Lamia Essaadi
- Country (sports): Morocco
- Born: 3 October 1979 (age 46) Casablanca, Morocco
- Retired: 2009
- Plays: Right-handed
- Prize money: $46,021

Singles
- Career record: 59–79
- Career titles: 1 ITF
- Highest ranking: No. 469 (30 April 2001)

Doubles
- Career record: 19–57
- Career titles: 0
- Highest ranking: No. 398 (9 November 1998)

Team competitions
- Fed Cup: 3–0

= Lamia Essaadi =

Moroccan tennis player (born 1979)

Lamia Essaadi (born 3 October 1979) is a Moroccan former professional tennis player.
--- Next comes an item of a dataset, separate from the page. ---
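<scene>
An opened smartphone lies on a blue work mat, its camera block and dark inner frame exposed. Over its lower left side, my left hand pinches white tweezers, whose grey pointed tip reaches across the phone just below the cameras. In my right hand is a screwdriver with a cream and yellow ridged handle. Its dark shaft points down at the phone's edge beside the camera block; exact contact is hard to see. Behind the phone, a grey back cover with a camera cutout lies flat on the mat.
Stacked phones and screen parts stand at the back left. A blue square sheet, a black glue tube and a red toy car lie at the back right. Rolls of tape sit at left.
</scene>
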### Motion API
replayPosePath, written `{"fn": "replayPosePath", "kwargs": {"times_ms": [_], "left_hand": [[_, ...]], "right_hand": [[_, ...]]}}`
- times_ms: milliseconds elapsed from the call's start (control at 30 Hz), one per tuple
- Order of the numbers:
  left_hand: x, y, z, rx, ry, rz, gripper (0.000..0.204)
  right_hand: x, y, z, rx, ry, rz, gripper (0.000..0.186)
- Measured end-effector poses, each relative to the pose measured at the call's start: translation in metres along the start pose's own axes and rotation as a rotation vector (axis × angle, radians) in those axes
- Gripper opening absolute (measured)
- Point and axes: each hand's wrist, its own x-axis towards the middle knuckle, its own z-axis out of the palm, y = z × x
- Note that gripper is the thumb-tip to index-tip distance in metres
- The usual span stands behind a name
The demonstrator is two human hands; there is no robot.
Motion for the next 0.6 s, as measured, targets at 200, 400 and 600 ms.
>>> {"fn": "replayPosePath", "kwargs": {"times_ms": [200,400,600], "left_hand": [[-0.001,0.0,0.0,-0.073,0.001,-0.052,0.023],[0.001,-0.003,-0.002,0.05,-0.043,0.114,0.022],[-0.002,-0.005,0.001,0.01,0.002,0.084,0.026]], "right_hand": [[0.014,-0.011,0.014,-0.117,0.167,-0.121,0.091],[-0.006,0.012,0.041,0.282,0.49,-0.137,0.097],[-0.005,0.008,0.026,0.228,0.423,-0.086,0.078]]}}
Essaadi has career-high WTA rankings of 469 in singles, achieved on 30 April 2001, and 398 in doubles, set on 9 November 1998. She won one singles title on the ITF Women's Circuit. Her only WTA Tour main-draw appearance came at the 2008 Grand Prix SAR La Princesse Lalla Meryem.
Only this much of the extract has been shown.